# I have become one of you!



## jorgemonkey (Jun 23, 2006)

I graduated from West Valley College on Friday, and picked up my first road bike on Monday, and just got back from the first ride on it.

I picked up the 2010 Schwinn Fastback Comp, nothing too special or powerful ya gotta start somewhere! I plan on using it for commuting to work & for giving me another option instead of riding my MTB.everywhere.

So if you see someone on a road bike & wearing MTB gear, don't knock him over on your way past.


----------



## Ventruck (Mar 9, 2009)

*Congrats, but....*



jorgemonkey said:


> I picked up the 2010 Schwinn Fastback Comp, nothing too special or powerful...

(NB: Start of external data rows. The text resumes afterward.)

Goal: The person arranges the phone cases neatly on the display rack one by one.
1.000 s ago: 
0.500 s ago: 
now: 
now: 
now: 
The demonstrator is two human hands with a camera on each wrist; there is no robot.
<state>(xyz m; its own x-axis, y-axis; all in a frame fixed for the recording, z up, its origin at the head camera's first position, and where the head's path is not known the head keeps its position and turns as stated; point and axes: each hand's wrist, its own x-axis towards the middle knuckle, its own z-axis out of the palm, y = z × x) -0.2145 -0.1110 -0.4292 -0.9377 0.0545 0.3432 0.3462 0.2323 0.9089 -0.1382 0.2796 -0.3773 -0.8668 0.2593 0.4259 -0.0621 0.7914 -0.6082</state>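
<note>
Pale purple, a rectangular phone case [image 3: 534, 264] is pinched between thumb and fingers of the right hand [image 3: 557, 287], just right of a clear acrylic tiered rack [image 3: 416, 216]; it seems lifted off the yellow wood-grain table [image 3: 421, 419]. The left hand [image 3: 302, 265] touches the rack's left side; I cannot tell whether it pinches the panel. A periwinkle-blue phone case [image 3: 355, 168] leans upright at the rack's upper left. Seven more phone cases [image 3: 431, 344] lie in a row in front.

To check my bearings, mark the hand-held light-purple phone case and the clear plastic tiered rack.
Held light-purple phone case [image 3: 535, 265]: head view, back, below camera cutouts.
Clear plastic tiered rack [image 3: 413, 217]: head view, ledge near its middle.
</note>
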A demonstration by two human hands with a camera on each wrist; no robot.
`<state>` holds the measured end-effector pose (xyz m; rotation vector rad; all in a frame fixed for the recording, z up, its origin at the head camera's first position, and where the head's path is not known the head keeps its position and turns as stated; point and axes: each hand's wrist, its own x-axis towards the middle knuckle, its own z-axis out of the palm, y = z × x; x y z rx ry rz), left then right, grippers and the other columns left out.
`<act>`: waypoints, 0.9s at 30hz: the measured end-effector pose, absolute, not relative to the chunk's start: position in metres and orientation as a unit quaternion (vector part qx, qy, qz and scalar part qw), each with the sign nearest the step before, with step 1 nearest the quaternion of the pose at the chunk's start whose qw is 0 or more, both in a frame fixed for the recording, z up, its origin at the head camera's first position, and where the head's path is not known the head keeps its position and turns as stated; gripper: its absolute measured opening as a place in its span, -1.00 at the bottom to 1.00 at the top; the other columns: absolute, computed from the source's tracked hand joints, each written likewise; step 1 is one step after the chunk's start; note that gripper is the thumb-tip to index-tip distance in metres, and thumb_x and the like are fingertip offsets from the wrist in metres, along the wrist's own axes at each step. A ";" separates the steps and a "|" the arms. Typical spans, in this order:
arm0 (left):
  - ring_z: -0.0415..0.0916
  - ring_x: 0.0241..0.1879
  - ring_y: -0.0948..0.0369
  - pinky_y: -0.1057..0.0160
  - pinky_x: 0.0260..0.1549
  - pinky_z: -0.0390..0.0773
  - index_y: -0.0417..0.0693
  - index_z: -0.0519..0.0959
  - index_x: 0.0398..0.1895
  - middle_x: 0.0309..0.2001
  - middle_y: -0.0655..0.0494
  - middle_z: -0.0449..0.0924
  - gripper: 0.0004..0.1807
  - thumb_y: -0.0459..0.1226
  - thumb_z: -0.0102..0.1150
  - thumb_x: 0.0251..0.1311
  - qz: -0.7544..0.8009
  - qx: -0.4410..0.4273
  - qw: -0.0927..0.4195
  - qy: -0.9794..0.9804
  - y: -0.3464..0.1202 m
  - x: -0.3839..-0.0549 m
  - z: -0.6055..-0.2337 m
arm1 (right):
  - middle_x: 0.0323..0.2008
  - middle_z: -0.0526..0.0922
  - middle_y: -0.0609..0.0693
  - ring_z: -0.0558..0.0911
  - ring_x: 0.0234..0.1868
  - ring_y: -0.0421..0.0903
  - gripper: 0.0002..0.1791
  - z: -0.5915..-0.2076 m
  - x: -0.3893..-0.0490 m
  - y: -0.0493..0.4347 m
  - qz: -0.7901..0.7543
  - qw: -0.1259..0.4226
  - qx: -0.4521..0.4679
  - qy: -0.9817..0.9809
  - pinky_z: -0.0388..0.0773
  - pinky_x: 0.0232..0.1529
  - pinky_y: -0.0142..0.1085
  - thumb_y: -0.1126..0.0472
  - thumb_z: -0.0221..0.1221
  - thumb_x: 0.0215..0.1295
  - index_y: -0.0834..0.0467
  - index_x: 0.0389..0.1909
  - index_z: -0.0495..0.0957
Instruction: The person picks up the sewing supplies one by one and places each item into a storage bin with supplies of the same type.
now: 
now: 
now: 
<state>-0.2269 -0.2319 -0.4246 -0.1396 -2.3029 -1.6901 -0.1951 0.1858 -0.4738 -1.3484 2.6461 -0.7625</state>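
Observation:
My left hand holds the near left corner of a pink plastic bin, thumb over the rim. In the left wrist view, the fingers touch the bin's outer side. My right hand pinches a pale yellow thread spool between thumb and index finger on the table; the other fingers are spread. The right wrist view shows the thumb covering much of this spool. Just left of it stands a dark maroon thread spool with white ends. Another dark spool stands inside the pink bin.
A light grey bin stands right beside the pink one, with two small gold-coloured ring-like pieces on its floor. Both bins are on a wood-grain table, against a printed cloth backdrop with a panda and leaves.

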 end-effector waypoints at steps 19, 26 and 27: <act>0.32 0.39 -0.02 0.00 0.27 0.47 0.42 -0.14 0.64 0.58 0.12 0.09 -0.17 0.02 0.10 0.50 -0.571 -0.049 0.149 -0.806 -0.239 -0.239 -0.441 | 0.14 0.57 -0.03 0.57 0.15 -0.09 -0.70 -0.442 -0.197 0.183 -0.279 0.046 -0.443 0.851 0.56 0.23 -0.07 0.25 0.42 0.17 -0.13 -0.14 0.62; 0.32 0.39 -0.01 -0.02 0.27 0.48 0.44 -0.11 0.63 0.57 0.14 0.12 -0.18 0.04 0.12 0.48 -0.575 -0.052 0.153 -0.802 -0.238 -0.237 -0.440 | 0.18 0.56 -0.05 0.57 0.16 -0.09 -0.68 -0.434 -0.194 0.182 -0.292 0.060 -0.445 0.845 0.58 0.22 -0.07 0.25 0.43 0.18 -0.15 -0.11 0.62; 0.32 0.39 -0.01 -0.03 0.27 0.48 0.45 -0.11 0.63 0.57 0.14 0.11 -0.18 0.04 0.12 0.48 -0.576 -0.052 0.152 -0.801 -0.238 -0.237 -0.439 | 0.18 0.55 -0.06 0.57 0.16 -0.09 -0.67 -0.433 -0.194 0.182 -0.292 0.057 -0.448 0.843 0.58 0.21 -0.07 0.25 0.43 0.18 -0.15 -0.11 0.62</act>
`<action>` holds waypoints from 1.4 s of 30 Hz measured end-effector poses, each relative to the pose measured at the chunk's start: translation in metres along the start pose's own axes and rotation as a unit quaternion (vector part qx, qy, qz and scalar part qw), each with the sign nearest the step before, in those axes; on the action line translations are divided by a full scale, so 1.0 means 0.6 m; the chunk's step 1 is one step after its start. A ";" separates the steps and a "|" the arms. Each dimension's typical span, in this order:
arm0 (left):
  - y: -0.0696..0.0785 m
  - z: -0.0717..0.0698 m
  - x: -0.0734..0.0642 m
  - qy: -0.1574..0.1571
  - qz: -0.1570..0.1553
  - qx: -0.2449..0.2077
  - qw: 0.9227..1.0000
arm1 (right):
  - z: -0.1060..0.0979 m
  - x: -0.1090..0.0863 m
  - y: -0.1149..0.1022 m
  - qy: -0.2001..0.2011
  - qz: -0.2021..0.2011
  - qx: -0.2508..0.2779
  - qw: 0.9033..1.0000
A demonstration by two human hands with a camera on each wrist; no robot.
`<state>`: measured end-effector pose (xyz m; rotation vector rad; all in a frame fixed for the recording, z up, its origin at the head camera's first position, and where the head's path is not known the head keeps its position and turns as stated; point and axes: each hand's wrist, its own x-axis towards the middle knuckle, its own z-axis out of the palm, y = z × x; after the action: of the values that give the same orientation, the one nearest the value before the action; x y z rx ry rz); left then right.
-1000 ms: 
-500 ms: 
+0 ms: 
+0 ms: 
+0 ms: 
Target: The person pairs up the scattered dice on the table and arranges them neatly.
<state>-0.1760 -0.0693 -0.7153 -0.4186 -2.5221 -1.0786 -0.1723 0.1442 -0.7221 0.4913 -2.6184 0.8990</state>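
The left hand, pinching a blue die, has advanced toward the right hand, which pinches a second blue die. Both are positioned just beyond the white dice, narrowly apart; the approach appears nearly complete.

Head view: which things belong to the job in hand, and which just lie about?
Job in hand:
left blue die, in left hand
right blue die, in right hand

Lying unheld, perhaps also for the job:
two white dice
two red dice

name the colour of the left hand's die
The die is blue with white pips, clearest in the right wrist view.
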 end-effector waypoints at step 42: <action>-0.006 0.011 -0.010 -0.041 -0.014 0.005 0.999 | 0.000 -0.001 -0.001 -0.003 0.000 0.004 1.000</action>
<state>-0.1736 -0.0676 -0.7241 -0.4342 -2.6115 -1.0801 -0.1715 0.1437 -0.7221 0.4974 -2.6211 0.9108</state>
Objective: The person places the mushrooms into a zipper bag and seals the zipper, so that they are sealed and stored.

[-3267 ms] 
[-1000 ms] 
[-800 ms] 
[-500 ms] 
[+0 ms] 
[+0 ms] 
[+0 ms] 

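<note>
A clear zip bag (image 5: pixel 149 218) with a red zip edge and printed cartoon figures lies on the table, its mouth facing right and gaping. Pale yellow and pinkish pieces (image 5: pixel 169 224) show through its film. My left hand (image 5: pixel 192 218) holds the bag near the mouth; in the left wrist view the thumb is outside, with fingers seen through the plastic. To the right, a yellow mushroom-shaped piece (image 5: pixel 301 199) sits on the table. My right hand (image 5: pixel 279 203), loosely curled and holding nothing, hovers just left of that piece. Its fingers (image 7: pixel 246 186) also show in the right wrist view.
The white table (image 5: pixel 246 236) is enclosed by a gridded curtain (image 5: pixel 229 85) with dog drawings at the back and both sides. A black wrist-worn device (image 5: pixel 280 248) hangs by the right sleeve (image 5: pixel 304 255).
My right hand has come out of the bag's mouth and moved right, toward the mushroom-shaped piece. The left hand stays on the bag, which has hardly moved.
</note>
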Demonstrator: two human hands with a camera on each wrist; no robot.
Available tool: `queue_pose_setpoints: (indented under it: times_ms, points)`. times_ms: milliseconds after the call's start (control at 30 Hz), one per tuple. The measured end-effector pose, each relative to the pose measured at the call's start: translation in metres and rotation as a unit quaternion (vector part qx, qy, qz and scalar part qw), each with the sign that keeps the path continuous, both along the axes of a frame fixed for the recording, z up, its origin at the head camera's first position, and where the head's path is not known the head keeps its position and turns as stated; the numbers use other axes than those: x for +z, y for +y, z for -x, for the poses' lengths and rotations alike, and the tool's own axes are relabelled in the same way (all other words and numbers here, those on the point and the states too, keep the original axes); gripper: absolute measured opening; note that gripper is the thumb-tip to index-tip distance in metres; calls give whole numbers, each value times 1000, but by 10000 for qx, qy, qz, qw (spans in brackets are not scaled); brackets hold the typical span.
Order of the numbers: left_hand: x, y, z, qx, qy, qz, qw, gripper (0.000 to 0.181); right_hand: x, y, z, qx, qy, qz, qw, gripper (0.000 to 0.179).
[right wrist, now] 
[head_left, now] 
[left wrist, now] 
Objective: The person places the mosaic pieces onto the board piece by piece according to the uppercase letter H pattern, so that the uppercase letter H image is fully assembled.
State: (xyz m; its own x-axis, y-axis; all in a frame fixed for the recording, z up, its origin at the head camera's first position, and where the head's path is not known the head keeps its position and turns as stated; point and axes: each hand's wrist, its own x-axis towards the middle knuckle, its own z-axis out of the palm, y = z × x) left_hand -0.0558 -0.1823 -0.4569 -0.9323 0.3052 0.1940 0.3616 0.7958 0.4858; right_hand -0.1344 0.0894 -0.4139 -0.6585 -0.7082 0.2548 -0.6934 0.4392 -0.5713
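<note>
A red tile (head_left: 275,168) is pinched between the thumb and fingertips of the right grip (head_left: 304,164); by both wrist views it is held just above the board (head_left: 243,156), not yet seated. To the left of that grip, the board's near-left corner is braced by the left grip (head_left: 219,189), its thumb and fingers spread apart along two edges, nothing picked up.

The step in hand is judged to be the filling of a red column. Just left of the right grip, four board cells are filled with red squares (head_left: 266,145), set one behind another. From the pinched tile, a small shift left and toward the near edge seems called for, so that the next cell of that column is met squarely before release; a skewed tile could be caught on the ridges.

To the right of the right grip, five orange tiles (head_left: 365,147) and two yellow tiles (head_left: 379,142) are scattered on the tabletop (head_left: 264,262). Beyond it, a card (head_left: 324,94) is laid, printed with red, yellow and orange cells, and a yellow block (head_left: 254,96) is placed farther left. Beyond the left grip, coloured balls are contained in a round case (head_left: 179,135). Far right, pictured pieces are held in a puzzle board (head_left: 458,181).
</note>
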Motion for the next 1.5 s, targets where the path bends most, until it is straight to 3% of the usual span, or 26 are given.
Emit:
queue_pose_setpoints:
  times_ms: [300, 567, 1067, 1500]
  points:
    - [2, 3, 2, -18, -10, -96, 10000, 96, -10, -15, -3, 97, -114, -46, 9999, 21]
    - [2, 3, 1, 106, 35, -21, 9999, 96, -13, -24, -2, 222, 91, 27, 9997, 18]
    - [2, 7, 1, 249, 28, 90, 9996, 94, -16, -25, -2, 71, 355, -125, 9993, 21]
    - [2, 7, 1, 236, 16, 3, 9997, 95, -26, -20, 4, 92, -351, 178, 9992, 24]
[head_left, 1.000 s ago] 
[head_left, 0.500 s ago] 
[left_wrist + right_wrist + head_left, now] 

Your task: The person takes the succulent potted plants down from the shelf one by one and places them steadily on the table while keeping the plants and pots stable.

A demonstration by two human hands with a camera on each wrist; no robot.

Your Fastback produces power to begin with?! :yikes:


----------



## ziscwg (Apr 19, 2010)

jorgemonkey said:


> I graduated from West Valley College on Friday, and picked up my first road bike on Monday, and just got back from the first ride on it.
> 
> I picked up the 2010 Schwinn Fastback Comp, nothing too special or powerful ya gotta start somewhere! I plan on using it for commuting to work & for giving me another option instead of riding my MTB.everywhere.
> 
> So if you see someone on a road bike & wearing MTB gear, don't knock him over on your way past.


Ha, welcome to the club. I got a road bike to train for my mtb riding. I do like both, but mtb is still my first choice. 

I wear my mtb shoes with the metal tipped front cleats still on, a visor on my helmet, and a lot of Fox jerseys. Oh, and I never match because I don't have anything that matches. 

The only thing I don't do is wear my baggies. Those things grab the wind A LOT at 35 mph on a downhill.:yikes:


----------



## dwgranda (Sep 8, 2009)

Power, Aerodynamics, Weight. Your bike is fine. Wish I knew that about 15K ago.


----------